—Fils de mon oncle, lui dit-il, le grand-duc Floris est réveillé. Il se plaint et demande qu'on l'amène en plein air, pour calmer l'action brûlante de sa fièvre. J'ai commandé qu'on le portât ici.
—Bien! dit Manès... A-t-il encore le délire?
—Non, il est calme à présent. La raison lui est revenue.
—O vanité de la sagesse humaine! dit Manès. C'est moi, le plus débile et le plus vieux, qui ai le mieux résisté à ces souffrances... La mort a pris les jeunes têtes; elle a épargné un vieillard...
Le hakim répondit gravement:
—Personne ne saurait tuer celui que le Très-Haut ne tue pas. Quand Djezzar eut fait murer vifs les deux derviches du Khorassan, neuf jours après, en ôtant les pierres de la porte, on trouva le robuste mort, et le chétif respirait encore... D'ailleurs, le distique dit bien: Au fort, un mouton entier pour conserver ses forces; au faible, un grain de riz soutient la vie.
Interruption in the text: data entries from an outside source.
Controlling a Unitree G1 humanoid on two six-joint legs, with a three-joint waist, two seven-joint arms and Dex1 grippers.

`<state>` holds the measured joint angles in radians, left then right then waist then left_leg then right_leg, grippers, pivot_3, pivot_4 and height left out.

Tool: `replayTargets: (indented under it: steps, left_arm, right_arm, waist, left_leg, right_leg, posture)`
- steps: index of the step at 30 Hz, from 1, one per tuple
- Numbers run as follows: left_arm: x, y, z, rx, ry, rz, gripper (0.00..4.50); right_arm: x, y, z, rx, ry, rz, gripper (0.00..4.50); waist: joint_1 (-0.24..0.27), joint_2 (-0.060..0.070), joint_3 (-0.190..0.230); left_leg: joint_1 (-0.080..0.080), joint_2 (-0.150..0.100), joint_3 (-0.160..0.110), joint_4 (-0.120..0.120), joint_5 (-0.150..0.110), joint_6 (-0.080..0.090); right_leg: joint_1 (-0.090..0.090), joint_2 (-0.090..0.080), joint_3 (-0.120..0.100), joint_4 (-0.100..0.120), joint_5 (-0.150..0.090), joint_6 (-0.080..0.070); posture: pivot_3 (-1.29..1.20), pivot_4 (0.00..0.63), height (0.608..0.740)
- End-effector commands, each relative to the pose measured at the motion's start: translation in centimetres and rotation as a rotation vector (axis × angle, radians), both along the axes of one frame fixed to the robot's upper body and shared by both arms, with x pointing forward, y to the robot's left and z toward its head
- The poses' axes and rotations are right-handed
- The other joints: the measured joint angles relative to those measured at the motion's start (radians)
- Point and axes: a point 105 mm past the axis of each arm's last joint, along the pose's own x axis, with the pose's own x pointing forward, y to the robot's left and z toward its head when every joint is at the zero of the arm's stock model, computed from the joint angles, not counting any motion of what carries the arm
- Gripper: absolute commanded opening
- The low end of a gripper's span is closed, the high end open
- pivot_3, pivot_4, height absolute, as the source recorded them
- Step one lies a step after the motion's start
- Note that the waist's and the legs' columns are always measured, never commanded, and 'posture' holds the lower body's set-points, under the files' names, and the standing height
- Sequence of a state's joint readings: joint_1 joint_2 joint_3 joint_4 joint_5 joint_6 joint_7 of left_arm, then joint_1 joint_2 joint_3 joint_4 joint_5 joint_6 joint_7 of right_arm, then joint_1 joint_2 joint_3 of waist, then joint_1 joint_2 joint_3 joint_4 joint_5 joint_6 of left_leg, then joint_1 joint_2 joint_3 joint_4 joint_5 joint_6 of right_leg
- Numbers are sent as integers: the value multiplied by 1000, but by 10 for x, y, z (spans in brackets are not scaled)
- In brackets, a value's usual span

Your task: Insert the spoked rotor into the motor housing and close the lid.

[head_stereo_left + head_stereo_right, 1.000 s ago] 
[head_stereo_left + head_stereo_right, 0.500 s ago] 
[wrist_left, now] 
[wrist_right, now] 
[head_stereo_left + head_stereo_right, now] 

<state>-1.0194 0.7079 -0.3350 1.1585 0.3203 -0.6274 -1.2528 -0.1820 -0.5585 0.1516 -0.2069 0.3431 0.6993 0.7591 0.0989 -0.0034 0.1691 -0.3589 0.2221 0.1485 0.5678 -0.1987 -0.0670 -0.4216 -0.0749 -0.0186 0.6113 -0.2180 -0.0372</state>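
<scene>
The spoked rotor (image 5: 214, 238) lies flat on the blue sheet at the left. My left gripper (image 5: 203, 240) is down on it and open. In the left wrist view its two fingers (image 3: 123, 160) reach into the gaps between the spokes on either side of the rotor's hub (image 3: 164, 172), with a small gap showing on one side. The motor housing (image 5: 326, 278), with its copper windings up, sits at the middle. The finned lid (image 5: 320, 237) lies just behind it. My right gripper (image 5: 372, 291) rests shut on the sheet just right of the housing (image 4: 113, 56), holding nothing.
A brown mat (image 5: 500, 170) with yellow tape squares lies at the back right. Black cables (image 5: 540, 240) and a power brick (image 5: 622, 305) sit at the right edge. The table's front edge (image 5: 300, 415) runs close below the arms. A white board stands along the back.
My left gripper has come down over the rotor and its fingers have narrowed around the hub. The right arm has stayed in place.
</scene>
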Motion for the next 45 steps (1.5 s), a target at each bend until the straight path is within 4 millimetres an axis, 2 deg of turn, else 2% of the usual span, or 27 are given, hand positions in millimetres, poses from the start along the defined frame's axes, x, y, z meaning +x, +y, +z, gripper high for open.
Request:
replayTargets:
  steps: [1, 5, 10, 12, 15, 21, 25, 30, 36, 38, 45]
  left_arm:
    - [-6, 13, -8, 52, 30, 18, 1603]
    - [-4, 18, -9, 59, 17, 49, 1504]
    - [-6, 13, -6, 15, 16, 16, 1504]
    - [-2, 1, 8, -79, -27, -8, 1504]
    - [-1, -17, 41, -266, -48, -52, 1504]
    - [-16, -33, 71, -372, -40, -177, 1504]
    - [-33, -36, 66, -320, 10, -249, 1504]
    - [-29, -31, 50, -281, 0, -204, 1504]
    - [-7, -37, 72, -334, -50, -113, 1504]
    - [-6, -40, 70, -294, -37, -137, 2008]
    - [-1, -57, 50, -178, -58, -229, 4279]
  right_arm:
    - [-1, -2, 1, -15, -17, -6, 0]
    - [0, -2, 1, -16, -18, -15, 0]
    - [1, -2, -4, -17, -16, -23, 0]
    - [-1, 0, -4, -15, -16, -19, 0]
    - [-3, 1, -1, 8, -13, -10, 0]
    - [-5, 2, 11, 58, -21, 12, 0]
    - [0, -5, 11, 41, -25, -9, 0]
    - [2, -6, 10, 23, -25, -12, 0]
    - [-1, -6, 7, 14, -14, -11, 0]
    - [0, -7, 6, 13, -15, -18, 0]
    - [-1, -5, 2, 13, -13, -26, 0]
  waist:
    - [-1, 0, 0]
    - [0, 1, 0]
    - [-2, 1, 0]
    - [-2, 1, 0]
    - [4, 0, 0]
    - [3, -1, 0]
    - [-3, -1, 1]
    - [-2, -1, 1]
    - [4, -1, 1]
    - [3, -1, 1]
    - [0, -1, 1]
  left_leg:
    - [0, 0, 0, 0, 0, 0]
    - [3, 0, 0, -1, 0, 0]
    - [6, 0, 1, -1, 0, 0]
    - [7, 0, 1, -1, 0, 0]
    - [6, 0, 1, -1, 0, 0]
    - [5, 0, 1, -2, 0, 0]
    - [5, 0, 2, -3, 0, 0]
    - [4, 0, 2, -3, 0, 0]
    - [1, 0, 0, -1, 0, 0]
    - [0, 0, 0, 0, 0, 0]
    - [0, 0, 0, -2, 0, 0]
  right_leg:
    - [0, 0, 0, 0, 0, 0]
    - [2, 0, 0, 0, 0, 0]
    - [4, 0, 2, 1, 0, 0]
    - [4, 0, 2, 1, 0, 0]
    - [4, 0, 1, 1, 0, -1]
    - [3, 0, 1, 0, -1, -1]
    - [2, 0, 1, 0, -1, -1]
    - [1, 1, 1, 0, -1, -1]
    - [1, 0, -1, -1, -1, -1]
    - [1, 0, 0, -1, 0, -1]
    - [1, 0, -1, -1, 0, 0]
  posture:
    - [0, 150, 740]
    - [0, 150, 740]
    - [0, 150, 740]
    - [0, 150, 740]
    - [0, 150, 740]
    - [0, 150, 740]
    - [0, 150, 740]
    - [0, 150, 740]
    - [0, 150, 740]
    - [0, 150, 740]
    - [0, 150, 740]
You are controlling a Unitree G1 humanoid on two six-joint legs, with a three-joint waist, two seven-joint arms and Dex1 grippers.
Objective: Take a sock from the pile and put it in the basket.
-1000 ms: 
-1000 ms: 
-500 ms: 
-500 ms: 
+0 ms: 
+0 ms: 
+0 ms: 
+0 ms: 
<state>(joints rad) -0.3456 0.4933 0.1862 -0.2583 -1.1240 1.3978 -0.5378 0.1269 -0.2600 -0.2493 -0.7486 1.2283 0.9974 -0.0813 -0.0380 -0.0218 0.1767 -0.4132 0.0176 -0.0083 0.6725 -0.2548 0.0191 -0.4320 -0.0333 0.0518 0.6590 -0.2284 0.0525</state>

Il se tut, en détournant les yeux; et sur un lit de camp, très bas, jonché de tapis et de toisons teintes, et que portaient six nègres à petits pas, le grand-duc Floris apparut. Au milieu d'un large oreiller, on découvrait une tête humaine, ravagée et creusée de rides, et dont un profond cercle noir entourait les paupières fermées; le bras décharné pendait au rebord de la couche; et un anneau de pierreries, s'échappant des doigts amaigris, roula dans le sable de la cour. Sur un signe d'Abou'l Feradj, les porteurs déposèrent le lit, au-dessous d'un grand pavillon de toile violette, à fleurs peintes, attaché par les quatre coins aux troncs de quatre palmiers. Un vent chaud soufflait; le ciel, sans nuages, était d'un bleu terne et comme plombé.
—A boire, à boire! dit Floris, qui entr'ouvrit lentement les yeux... Ah! c'est vous, hakim...
—Comment se trouve Votre Altesse? dit Manès.
—Le seigneur Vassili vous parle, seigneur.